Task requirements:
Without the pictures, retype exactly the lines from the top of the entries below through the line that contains "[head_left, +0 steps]".

== Available data

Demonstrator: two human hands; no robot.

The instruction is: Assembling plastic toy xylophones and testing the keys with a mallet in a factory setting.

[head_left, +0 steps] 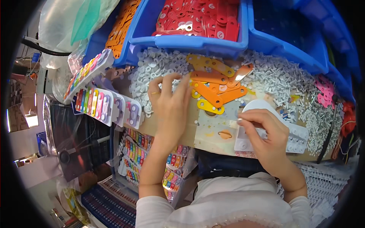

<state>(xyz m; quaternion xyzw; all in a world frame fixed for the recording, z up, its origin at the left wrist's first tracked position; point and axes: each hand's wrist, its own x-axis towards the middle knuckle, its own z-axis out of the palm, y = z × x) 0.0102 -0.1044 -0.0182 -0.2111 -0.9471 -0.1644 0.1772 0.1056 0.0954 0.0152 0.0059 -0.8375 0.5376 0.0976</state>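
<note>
My left hand [169,102] reaches to the heap of small white plastic washers [154,64], beside the orange and yellow bars. Its fingers are spread and bent down, and no held part shows between them. Over a white plastic xylophone base [258,106] with rounded end and small metal pins, my right hand [268,135] has thumb and forefinger pinched together near the base's left edge. What the pinch holds is too small to make out. Loose orange bars [208,94] and yellow bars [210,107] with holes lie between the hands.
Blue bins [190,41] line the back, with red bars [197,19] and orange bars [123,22] inside. White pins [272,79] and metal screws [323,121] are heaped right. Colourful xylophones [95,102] stack at the table's left edge; more sit in a crate below.
</note>
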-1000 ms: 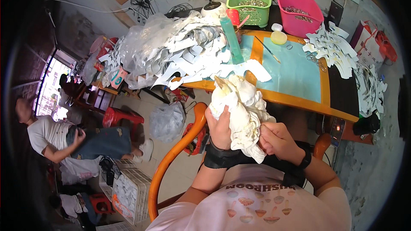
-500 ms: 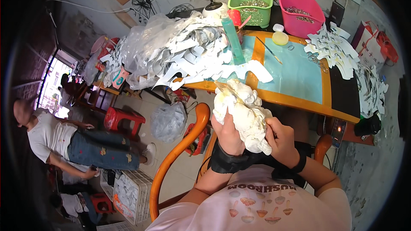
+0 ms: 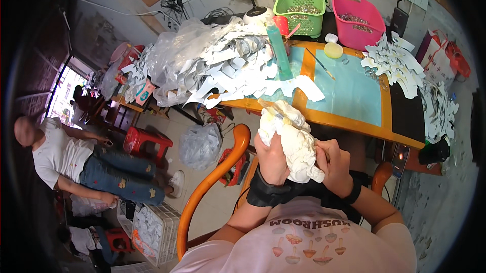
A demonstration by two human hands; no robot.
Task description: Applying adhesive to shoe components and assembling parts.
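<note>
A crumpled white cloth [image 3: 297,146], slightly yellowed at its far end, is bunched up in front of my chest, near the table's front edge. My left hand [image 3: 272,160] is wrapped round its left side, thumb pointing up. The fingers of my right hand [image 3: 334,166] are closed on its right, lower edge. On the table just beyond, a long white cut piece [image 3: 304,87] lies at the front of a heap of similar pieces [image 3: 230,55]. A tall green translucent bottle [image 3: 279,53] stands among them.
The wooden table [image 3: 349,124] carries a brush [image 3: 321,64] and a yellow round lid [image 3: 333,50]. Green [image 3: 314,26] and pink [image 3: 349,37] baskets of small metal parts stand behind. A chair armrest [image 3: 215,172] curves at my left; a person [image 3: 66,151] stands farther left beside a crate [image 3: 161,237].
The cloth has shifted slightly within my hands, its far end lower and more folded. The person at the left has lowered an arm toward the crate.
</note>
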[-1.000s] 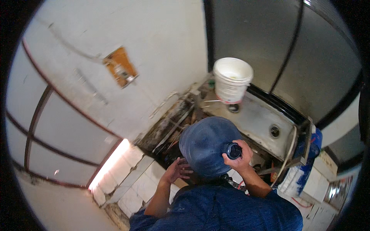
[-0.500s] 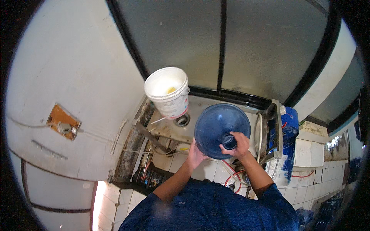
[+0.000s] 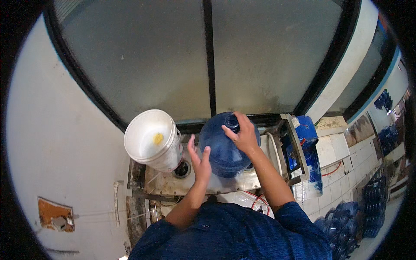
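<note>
A large blue translucent water jug (image 3: pixel 219 149) stands on the metal counter in front of me, its neck tipped toward the far side. My right hand (image 3: pixel 245 136) wraps round the dark neck (image 3: pixel 232 123) at the top. Just left of the jug, my left hand (image 3: pixel 200 167) is open with fingers spread; whether it touches the jug's side I cannot tell. A white bucket (image 3: pixel 171 158) sits further left, with a yellow sponge-like piece (image 3: pixel 158 138) inside it.
The counter (image 3: pixel 216 185) has a round drain hole (image 3: pixel 182 168) beside the bucket. A pale hose (image 3: pixel 275 156) and metal frame (image 3: pixel 299 151) border its right end, by a blue drum (image 3: pixel 307 130). Several blue jugs (image 3: pixel 342 225) lie at lower right. Dark-framed glass panels (image 3: pixel 268 56) rise behind.
The jug has gone from its neck leaning toward me to standing more upright, further back on the counter. My left hand has left its near lower side. The view has shifted too.
</note>
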The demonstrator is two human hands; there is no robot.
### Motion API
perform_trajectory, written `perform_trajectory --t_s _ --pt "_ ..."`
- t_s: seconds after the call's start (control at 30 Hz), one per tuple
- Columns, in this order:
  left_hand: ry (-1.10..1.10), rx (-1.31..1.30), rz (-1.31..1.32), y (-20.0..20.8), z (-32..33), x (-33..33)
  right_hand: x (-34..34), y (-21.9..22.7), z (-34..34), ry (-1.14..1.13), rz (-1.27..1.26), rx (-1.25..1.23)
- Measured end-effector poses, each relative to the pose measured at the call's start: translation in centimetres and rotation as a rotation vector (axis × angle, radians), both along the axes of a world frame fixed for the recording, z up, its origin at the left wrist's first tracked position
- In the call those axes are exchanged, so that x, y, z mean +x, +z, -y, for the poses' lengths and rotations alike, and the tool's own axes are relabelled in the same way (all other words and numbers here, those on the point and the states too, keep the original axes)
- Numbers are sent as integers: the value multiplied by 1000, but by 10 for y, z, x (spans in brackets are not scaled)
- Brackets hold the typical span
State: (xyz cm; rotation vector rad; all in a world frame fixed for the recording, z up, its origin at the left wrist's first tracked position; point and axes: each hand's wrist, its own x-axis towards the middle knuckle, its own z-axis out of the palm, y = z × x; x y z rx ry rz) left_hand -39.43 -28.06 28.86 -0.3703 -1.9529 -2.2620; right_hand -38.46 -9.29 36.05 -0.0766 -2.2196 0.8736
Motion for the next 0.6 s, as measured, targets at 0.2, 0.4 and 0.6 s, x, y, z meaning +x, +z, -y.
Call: perform_trajectory --t_s 0.2,0.4,0.6 --pt "-152 -264 -432 23 -39 -65 -30 -4 -21 16 -1 -32" --pt "-58 -418 -559 20 -46 -59 9 -65 -95 -71 -158 -543" --pt "-14 -603 -563 25 -51 -58 32 -287 -258 -807 265 154"
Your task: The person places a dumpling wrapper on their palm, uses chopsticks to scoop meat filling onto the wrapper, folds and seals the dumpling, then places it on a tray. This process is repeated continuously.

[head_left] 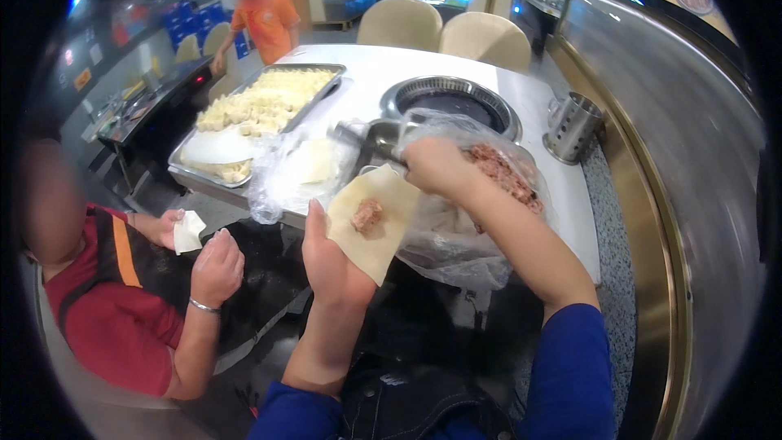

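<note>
On my left hand (332,265) rests a pale wonton wrapper (391,232), with my thumb along its left side and the other fingers hidden behind it. A small lump of pink minced meat (367,213) sits on that wrapper. Closed around a thin metal utensil (371,144) is my right hand (440,167), above a metal container (384,137); blur hides the utensil's tip shape. Just right of this hand, a clear plastic bag (468,257) holds more minced meat (503,175). Left of the container lies a stack of wrappers (314,161) in clear plastic.
A metal tray (338,73) of folded wontons (273,98) stands on the white table (358,61). Behind the bag is a round table burner (452,102). A perforated steel holder (574,126) stands right. A co-worker's hands (216,265) hold a wrapper at left; another person stands beyond.
</note>
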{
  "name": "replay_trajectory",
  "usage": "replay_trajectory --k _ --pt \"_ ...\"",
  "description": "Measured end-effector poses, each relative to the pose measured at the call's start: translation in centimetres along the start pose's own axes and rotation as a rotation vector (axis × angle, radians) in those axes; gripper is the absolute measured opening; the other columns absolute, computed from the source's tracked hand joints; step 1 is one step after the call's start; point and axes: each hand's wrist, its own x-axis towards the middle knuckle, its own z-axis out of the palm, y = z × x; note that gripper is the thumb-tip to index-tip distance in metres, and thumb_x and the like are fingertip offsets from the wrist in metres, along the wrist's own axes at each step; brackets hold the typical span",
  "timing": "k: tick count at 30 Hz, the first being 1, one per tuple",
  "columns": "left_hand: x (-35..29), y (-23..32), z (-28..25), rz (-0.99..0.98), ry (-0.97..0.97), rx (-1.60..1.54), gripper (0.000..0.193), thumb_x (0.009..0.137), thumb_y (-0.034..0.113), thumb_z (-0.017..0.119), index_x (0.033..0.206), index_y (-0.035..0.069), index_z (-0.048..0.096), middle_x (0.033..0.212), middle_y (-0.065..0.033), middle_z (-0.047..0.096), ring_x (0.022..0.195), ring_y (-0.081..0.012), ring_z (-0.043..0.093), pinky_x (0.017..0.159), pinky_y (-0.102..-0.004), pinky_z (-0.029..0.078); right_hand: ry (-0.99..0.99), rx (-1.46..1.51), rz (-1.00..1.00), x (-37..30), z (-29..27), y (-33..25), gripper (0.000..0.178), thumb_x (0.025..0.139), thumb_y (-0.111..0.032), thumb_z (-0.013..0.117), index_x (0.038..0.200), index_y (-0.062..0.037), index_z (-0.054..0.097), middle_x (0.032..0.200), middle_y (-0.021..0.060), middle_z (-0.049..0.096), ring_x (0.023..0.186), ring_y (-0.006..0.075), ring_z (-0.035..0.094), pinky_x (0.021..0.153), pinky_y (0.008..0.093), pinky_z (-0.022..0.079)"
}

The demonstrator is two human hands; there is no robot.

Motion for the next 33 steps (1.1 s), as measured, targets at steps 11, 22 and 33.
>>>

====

Solution:
Demonstrator: two human hands; no robot.

The instruction is: Assembling plastic toy xylophones and testing the keys with a mallet in a factory setting.

[head_left, +0 steps] 

The output has nothing more to it.